INSTRUCTIONS TO FOLLOW
Could you set down exactly the lines of the data below, starting at the one that holds "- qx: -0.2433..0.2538" and ending at the one that holds "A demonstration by", both included, and only those?
'''
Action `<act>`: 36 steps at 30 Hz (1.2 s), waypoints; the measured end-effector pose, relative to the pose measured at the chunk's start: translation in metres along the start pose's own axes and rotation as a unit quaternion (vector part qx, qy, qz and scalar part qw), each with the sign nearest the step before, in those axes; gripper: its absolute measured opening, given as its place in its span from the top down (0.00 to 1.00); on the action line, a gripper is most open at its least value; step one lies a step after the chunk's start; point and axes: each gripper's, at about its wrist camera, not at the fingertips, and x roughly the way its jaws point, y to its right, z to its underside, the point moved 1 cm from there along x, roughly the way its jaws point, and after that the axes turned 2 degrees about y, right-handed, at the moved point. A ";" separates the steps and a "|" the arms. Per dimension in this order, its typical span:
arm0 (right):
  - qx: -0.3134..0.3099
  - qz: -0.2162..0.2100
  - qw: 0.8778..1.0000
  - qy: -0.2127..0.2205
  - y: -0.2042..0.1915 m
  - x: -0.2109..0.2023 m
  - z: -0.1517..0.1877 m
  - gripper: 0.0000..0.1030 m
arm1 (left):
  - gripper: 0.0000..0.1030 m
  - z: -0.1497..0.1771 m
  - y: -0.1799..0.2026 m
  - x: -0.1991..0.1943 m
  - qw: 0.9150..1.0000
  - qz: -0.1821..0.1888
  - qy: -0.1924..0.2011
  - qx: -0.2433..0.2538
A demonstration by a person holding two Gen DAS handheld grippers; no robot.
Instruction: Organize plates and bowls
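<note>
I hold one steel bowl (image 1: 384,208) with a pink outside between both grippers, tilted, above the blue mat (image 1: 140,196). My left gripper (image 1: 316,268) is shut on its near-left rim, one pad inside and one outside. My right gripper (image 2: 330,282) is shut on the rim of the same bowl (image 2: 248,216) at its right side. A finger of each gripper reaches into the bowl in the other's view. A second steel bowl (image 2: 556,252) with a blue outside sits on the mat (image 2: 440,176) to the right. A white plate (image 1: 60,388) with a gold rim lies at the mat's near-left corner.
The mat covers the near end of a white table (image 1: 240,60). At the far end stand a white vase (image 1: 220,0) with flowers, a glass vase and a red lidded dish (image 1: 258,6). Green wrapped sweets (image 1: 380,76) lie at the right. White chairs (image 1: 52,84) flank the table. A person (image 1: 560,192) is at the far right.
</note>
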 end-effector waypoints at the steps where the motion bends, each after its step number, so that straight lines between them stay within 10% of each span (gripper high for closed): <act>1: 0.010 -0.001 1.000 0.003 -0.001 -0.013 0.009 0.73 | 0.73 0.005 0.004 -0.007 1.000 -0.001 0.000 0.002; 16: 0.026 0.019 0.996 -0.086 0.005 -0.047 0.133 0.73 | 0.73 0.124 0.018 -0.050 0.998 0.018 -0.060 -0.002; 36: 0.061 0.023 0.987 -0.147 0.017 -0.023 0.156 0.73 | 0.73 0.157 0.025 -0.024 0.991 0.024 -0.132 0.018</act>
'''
RESULT BELOW
  - qx: -0.2433..0.2538
A demonstration by a person holding two Gen DAS handheld grippers; no robot.

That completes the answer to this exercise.